Donald Trump speaks during a campaign rally at Madison Square Garden in New York on Oct. 27. · Fortune · Angela Weiss—AFP via Getty Images
Shawn Tully
Updated Sat, November 2, 2024
Donald Trump is suffering an historic descent in the campaign's final days, an ongoing freefall that's turning what looked like a walkaway for the former president into what's most likely a Kamala Harris victory. That's the view from Thomas Miller, a data scientist at Northwestern University, whose proprietary model's proven right-on in past elections.
Trump's darkening prospects mark a dramatic reversal from the election's dynamic less than 13 days ago. During the first three weeks of October, Donald Trump staged a remarkable comeback, rebounding from a huge deficit to a commanding lead. With less than two weeks to go before Election Day, Trump appeared en route to a smashing victory.
Harris countered the Trump surge by pivoting from an attack on Trump's policies to spotlighting his "unstable" personality and the "obsession with revenge." That message failed to resonate with voters as Trump moved relentlessly upwards in the electoral vote count, as forecast by the Miller framework. By contrast, Trump was tapping a powerful undercurrent: The deeply unpopular Biden record, especially on the economy.
"The macro numbers on growth, and employment look good, and the Democrats keep touting them," says Miller. "But people don't care about GDP or the national jobless rate.

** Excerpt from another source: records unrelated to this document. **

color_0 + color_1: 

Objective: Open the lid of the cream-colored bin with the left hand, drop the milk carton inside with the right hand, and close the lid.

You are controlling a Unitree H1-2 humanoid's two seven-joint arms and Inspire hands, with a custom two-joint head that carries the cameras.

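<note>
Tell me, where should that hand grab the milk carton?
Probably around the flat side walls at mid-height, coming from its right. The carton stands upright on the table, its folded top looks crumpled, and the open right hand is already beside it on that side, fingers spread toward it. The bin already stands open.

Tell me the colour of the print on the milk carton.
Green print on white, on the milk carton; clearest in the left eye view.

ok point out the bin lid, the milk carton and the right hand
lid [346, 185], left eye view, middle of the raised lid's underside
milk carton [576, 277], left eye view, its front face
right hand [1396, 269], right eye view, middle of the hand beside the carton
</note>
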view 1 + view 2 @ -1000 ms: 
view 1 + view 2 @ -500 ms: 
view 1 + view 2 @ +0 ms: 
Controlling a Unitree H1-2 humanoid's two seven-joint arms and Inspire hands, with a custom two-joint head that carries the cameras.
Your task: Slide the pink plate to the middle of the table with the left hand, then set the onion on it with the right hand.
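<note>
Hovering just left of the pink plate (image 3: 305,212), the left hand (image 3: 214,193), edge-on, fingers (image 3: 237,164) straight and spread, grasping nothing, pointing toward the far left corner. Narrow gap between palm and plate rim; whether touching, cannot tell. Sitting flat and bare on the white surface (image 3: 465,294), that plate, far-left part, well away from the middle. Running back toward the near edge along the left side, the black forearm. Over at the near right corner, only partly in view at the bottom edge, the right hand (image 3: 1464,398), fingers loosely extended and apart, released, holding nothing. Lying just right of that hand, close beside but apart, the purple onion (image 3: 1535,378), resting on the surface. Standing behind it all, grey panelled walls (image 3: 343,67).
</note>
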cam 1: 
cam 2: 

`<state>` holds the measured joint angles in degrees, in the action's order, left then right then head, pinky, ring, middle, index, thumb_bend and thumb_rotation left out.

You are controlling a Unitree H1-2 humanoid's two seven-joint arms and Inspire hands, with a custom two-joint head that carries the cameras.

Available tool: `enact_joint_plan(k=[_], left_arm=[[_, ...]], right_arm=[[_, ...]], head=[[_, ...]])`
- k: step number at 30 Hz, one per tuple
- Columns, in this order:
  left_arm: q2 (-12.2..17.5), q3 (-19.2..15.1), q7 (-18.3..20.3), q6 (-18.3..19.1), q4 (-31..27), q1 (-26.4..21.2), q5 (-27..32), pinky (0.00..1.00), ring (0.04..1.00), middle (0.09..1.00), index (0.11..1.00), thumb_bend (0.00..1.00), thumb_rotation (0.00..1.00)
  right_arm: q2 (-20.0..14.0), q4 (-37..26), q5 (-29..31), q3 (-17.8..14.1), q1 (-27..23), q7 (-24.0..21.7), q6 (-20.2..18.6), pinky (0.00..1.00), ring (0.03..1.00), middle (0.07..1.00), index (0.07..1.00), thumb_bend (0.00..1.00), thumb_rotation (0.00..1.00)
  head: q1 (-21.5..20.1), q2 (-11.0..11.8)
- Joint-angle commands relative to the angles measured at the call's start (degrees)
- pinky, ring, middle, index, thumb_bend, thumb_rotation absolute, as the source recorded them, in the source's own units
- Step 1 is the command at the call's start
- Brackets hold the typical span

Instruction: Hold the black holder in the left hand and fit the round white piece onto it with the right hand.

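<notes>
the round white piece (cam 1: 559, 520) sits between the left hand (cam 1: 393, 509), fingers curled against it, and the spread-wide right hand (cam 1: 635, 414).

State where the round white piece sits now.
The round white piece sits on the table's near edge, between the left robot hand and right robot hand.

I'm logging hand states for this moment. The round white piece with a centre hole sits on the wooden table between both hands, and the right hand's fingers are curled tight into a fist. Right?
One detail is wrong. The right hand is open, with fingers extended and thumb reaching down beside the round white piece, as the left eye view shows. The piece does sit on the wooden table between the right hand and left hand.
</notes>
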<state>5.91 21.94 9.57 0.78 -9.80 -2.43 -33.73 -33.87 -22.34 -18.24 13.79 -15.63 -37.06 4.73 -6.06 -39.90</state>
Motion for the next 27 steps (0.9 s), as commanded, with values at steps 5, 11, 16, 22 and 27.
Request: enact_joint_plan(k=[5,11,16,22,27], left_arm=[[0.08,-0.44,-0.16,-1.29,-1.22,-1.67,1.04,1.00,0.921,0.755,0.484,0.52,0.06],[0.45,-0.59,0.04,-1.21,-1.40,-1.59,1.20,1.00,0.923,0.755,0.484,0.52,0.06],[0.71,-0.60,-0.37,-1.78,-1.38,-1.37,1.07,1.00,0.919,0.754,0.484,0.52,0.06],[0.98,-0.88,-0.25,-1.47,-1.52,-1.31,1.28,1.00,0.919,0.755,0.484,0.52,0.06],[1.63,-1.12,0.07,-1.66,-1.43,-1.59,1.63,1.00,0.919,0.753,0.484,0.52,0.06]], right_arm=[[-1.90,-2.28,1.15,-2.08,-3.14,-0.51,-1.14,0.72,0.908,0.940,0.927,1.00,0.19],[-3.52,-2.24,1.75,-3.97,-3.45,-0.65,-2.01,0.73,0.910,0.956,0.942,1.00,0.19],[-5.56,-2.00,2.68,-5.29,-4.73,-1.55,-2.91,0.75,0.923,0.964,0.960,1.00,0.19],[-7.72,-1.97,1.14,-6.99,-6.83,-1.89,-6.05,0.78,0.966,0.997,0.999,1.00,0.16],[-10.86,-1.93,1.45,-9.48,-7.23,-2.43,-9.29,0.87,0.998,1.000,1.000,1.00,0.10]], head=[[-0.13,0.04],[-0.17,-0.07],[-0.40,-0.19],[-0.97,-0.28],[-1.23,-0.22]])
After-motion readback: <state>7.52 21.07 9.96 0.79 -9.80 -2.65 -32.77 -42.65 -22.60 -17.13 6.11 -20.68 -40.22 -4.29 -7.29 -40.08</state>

They care that they're paying so much more for groceries than four years ago, that they can't afford to buy a first home because mortgage rates are so high, or afford a car loan to replace the beat-up model in the driveway, or that they have no savings and need to work two jobs to get by."
In other words, although Harris stresses that the stats look fine, people don't feel fine due to the dollar squeeze in their own lives. Plus, Americans are fretting more and more about this nation's involvement in foreign wars. The Biden administration's policy of sending arms to Israel for bolstering its forces in the war versus Iran, and to Ukraine for fortifying its campaign to defeat the the Russian invasion is deeply troubling to a large swath of the electorate—especially since it's unclear how long those conflicts, and hence our involvement, will last. Trump, on the other hand, has been striking a quasi-isolationist stance on the stump that seems to be finding favor on the trail.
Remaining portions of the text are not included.